Alexandre Staut descobriu o mundo da culinária com o pai, cozinheiro diletante que vivia às voltas de um caderno de receitas. Em «Paris-Brest», além de descobrir os segredos e os sabores da cozinha tradicional francesa, o leitor percorre paisagens bucólicas e cruza com personagens fantásticos que surgem no caminho do autor.

A música, a literatura e a história de cada um dos lugares em que Alexandre Staut viveu, a oficial e aquela contada por vizinhos e anónimos, estão presentes em «Paris-Brest».

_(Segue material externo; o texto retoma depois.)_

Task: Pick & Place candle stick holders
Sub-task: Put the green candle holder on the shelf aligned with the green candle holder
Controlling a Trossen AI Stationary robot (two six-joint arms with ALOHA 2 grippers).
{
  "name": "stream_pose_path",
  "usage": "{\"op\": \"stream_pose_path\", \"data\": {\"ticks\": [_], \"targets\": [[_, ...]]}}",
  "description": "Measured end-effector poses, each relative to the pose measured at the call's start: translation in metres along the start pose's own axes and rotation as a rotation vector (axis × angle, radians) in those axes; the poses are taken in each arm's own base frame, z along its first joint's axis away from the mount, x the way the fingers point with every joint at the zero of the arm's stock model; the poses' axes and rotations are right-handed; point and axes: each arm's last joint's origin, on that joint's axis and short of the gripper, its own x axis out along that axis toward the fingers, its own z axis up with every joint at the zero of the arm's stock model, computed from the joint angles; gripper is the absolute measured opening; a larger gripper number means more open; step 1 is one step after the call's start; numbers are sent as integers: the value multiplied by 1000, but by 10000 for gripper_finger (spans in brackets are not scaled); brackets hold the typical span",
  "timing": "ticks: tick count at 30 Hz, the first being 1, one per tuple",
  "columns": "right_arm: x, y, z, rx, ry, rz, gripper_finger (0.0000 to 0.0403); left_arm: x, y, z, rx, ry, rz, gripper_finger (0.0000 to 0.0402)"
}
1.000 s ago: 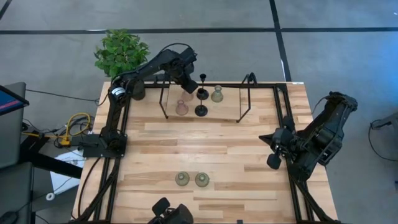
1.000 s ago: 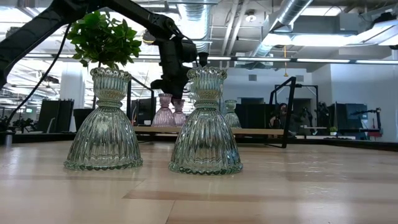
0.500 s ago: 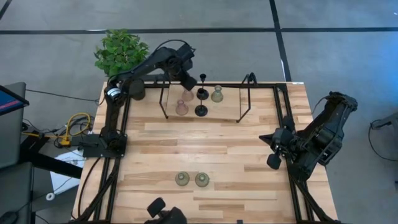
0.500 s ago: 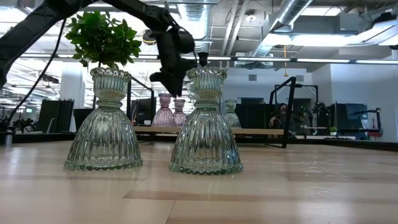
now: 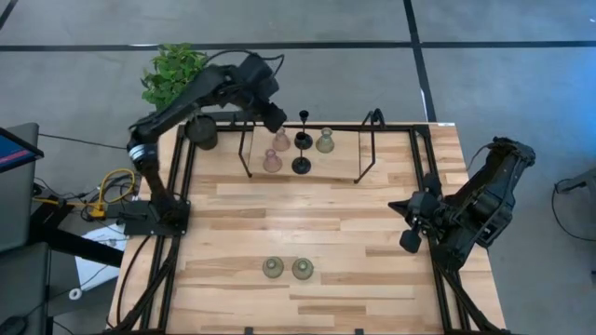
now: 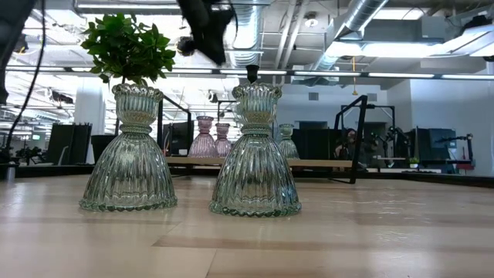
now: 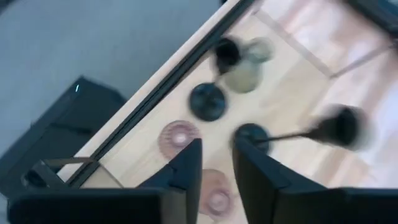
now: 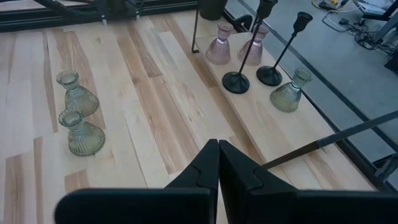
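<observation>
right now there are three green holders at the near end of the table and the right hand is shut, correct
Not quite. The high view shows only two green holders at the near end; a third green one stands on the far shelf with the pink and black ones. The right hand is shut, as you say.

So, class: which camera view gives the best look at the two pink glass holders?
The right wrist view: both pink holders stand sharp and whole. The high view shows them small, the low view distant behind green ones, and the left wrist view blurred.
</observation>
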Motion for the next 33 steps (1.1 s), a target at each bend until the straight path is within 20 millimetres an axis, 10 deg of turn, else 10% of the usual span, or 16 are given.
{"op": "stream_pose_path", "data": {"ticks": [14, 26, 33], "targets": [[2, 3, 3, -14, -11, 12, 0, -144, -77, -50, 246, -327, -141, 4], [1, 13, 9, -45, -55, 84, 0, -166, -131, -111, 472, -336, -307, 3], [0, 20, 15, 38, -88, 134, 0, -165, -127, -141, 465, -327, -355, 3]]}}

O livro traz ainda um pequeno estudo sobre os hábitos alimentares da Idade Média francesa e 58 receitas de pratos que o autor aprendeu a fazer com amigos. O último conto do livro passa-se no ano 2551, é uma reflexão sobre a alimentação do futuro no Brasil e no mundo. Com efeito, depois dos «contos da vida real», o autor escreve uma narrativa de ficção científica sobre a falta de alimentos devido ao esgotamento de recursos naturais do nosso planeta.

Assim, entre ficção e realidade, sem ser um livro autobiográfico, Alexandre Staut tenta reconstruir o fio condutor que o leva até à sua história familiar e ao mesmo tempo oferece ao leitor um relato apaixonante dos anos vividos na Bretanha.